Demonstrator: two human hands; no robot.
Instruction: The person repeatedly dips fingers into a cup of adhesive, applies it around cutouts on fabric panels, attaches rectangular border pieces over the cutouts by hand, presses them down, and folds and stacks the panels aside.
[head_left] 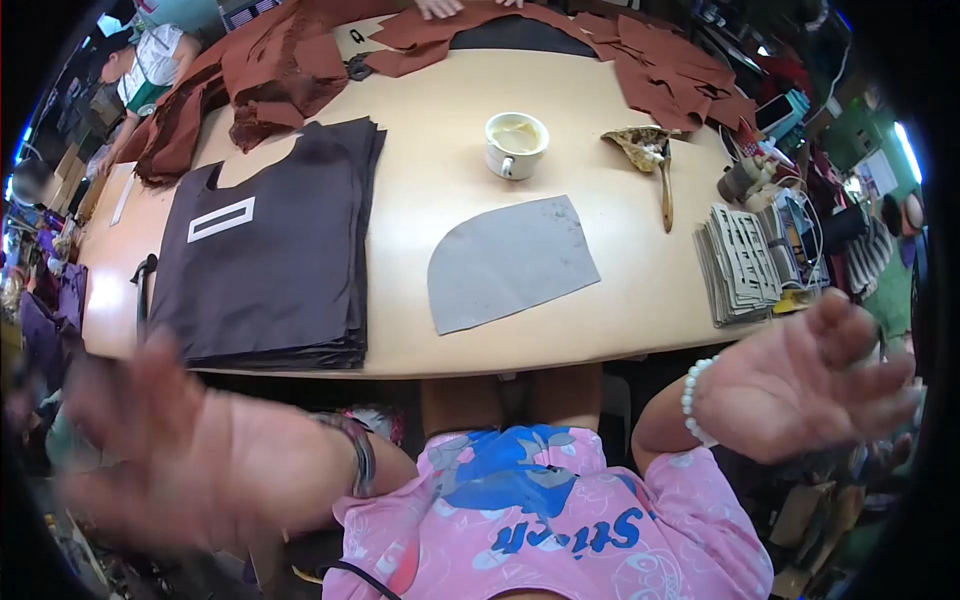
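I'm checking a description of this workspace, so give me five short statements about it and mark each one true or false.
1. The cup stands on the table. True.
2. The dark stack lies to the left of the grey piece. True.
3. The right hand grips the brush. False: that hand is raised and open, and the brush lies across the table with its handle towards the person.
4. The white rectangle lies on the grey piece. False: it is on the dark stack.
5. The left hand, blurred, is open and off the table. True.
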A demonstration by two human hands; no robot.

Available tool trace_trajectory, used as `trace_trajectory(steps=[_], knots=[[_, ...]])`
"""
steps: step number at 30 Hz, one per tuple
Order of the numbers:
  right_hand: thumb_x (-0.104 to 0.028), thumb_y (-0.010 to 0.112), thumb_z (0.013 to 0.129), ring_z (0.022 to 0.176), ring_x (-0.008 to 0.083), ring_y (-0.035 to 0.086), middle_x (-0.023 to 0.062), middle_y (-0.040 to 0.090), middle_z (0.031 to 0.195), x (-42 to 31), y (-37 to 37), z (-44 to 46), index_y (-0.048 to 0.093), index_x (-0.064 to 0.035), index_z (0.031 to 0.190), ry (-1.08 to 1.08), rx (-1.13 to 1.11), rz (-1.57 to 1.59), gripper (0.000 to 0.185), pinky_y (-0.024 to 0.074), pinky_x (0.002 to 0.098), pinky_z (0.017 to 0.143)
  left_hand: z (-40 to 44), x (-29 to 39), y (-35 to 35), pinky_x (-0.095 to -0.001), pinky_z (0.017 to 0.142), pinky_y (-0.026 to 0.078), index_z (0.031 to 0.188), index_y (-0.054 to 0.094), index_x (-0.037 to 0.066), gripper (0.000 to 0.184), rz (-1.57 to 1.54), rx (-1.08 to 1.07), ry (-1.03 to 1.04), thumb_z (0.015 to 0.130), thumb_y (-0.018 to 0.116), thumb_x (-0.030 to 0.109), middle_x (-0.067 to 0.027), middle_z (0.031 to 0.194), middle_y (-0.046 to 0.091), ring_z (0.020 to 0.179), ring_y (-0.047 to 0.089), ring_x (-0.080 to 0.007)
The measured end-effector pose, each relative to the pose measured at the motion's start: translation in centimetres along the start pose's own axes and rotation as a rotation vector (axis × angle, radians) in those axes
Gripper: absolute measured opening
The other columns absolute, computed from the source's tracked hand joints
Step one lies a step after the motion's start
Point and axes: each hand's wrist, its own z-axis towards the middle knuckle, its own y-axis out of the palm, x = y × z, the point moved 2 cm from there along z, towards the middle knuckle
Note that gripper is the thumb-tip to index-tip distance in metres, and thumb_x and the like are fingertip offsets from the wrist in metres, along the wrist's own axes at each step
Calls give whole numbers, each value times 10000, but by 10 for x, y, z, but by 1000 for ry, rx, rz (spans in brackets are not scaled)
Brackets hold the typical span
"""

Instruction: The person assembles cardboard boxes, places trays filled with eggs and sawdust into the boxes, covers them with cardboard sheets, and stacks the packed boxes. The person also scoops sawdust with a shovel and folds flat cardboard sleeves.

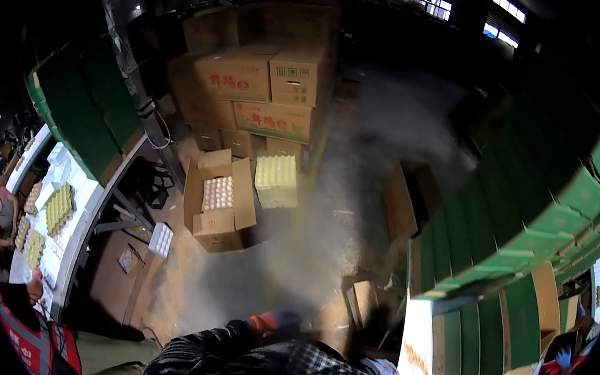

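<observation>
My left hand (pixel 284 320) is low in the middle of the head view, in a dark bluish glove with an orange cuff below a dark patterned sleeve (pixel 206 353). It hangs in front of my checked clothing (pixel 328 373). Blur and shadow hide its fingers, and I make out nothing held in it. My right hand does not show. Ahead on the floor, an open cardboard box (pixel 219 234) holds rows of eggs (pixel 218 193). Right beside it stands a stack of yellow egg trays (pixel 277 181).
Printed cartons (pixel 231 76) are piled behind the box. On the left, a white table (pixel 77 198) carries egg trays, with a person in a red vest (pixel 34 343) near it. Green-sided boxes (pixel 515 233) line the right. A small white egg tray (pixel 161 239) lies on the floor.
</observation>
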Motion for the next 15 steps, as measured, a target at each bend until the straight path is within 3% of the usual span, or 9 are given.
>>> trace_trajectory(steps=[1,4,5,8,10,12,13,15], knots=[[-327,567,937,1099,285,620,98,679,1164,-9,-14,31,638,-149,1233,-7,62,25,353,474,422,972,12,-12,-19,-389,1005,460,1265,630,50,424,149,86,84,1017,527,378,-161,1242,660,1155,611,-296],[-259,601,922,1058,271,632,97,682,1141,-26,-55,118,639,-160,1248,-113,186,-18,343,478,405,940,46,-25,-79,-333,974,470,1347,579,59,368,47,205,259,1021,560,229,-125,1233,675,1131,629,-219],[-240,595,926,1042,280,639,99,685,1137,-28,-69,145,638,-150,1256,-96,144,39,344,484,408,923,58,-22,-96,-372,1029,449,1315,596,38,441,28,197,231,1025,523,363,-148,1300,637,1186,601,-268],[-224,622,898,1043,300,633,105,676,1159,0,-80,211,620,-145,1274,-116,134,34,384,491,401,925,96,-9,-138,-357,1044,442,1346,578,37,452,-193,155,251,1017,549,346,-157,1358,604,1227,582,-264],[-210,647,895,1048,305,642,115,682,1153,25,-90,256,636,-138,1253,-107,125,61,365,509,405,898,123,8,-162,-335,1055,438,1392,545,41,469,-156,150,196,1016,562,322,-141,1379,595,1247,566,-218],[-230,654,909,1064,321,639,128,684,1152,46,-112,307,648,-106,1226,-43,138,193,341,508,415,913,160,11,-187,-306,1019,448,1430,504,46,414,-203,129,219,1038,533,176,-86,1322,638,1204,583,-153],[-316,625,920,1064,349,641,149,682,1161,74,-109,333,653,-126,1231,-30,176,195,366,511,430,906,184,8,-201,-327,1064,432,1410,530,46,456,-363,88,141,1016,577,269,-132,1353,613,1247,555,-185],[-348,612,940,1107,343,629,167,666,1210,107,-133,388,626,-132,1280,-17,238,313,403,492,423,959,243,4,-229,-319,1072,427,1425,517,56,459,-370,86,129,1011,591,238,-140,1350,610,1253,549,-188]])
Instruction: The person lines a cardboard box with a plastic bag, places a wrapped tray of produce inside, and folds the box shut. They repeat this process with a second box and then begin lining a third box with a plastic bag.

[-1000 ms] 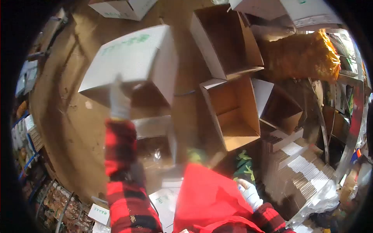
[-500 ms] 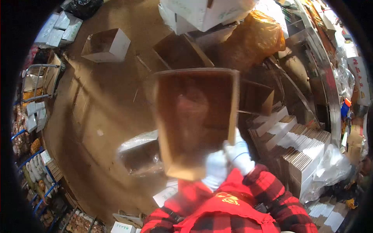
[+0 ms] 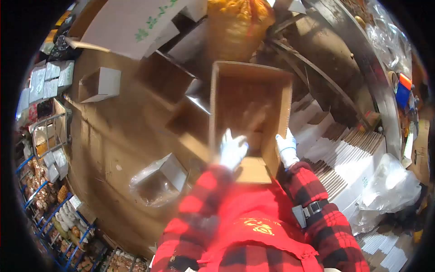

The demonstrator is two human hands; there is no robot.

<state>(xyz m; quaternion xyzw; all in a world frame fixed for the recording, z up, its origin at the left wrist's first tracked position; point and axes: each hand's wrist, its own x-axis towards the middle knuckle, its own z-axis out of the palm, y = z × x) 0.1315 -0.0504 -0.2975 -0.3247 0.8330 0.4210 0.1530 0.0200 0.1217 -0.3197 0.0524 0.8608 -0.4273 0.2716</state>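
Observation:
An open cardboard box (image 3: 252,97), brown inside, stands in front of my red apron with its opening facing me. My left hand (image 3: 233,148), in a white glove, is over the box's near left part with its fingers apart. At the box's right wall is my right hand (image 3: 287,148), also gloved, closed on the edge. Just left of this box, partly behind my left arm, lies another open brown box (image 3: 192,120).
A large white box (image 3: 131,27) with green writing is at the upper left. A yellow sack (image 3: 240,27) lies beyond. Flattened cartons (image 3: 349,156) are stacked on the right beside clear plastic (image 3: 389,186). A plastic-lined box (image 3: 158,181) sits lower left.
The box has shifted right and up in view. My left hand has come off its near edge and spread its fingers over it, while my right hand has moved up along the right wall.

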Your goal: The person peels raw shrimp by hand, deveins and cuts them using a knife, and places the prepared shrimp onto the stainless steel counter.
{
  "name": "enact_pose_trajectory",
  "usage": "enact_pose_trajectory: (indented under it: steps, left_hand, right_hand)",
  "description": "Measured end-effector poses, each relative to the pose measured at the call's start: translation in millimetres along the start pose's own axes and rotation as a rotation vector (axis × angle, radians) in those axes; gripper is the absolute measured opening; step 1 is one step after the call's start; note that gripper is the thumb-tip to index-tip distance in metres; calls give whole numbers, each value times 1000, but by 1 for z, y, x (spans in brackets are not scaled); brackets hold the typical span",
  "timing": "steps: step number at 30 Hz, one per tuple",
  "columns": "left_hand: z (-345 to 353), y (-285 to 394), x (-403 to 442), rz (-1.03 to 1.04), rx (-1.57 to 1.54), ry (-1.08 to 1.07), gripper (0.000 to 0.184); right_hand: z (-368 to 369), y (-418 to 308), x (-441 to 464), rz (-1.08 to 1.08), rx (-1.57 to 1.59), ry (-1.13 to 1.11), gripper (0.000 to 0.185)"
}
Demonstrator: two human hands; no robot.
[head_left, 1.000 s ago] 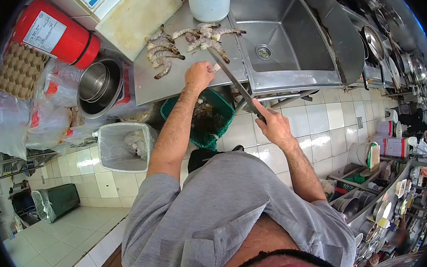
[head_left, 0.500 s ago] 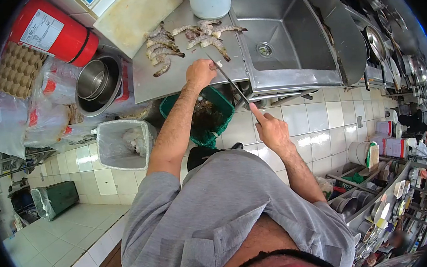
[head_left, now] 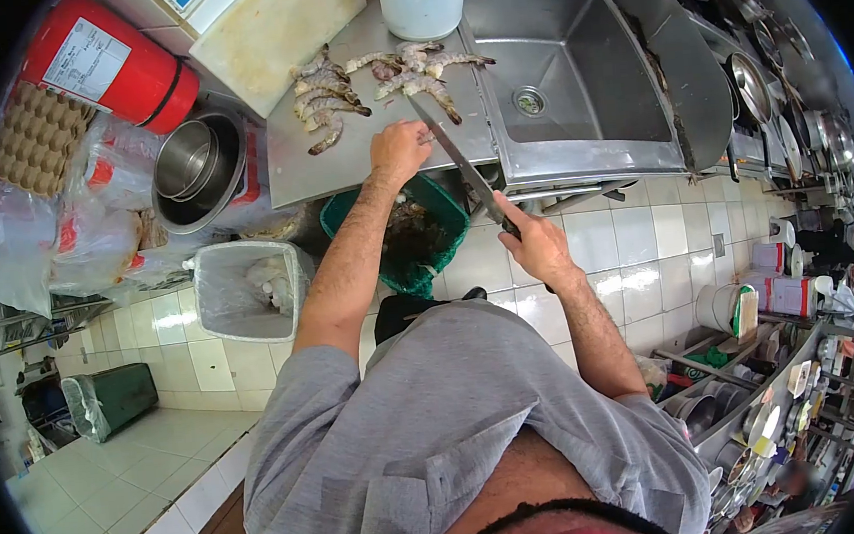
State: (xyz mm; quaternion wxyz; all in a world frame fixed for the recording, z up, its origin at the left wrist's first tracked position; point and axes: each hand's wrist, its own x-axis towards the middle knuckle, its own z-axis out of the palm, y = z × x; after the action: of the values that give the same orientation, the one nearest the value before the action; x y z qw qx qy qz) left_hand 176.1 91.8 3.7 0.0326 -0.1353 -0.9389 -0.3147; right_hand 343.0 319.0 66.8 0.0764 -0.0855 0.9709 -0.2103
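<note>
My right hand [head_left: 541, 248] is closed around the handle of a long knife [head_left: 461, 161], its blade slanting up and left across the metal counter's front edge. Beside the blade, my left hand [head_left: 400, 151] is closed over the counter [head_left: 290, 177]; what its fingers pinch is too small to name. Beyond my hands lie two groups of shrimp on the counter, a stacked row [head_left: 324, 99] on the left and a looser cluster [head_left: 422, 72] on the right. A green-lined bin [head_left: 454, 227] with dark scraps stands below my left hand.
A steel sink [head_left: 572, 75] adjoins the counter on the right. A white bucket [head_left: 421, 8] and a leaning cutting board [head_left: 274, 38] are at the back. To the left are a lined bin [head_left: 212, 309], nested pots [head_left: 186, 163] and a red cylinder [head_left: 115, 66].
The knife has tilted and its blade now shows more broadly. My right hand has wrapped its extended finger back toward the handle. The pale piece seen at my left fingertips no longer shows clearly.
</note>
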Motion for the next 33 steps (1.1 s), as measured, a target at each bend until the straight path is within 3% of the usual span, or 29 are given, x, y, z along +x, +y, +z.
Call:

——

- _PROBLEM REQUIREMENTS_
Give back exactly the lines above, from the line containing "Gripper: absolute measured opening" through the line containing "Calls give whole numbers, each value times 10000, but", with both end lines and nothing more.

- _RESULT FOR THIS TASK_
Gripper: absolute measured opening
The other columns absolute, computed from the source's tracked hand joints
Step one lies a step after the motion's start
Point and axes: each hand's wrist, its own z-axis towards the middle knuckle, its own y-axis out of the palm, x = y × z, the point moved 2 cm from there along z, towards the middle knuckle
Note that gripper is the thumb-tip to index-tip distance in metres, and thumb_x and the like are fingertip offsets from the wrist in metres, along the wrist's own axes at each step
Calls give whole numbers, each value times 10000, but by 10 for x, y, z, but by 1000 for ry, rx, rz (spans in brackets are not scaled)

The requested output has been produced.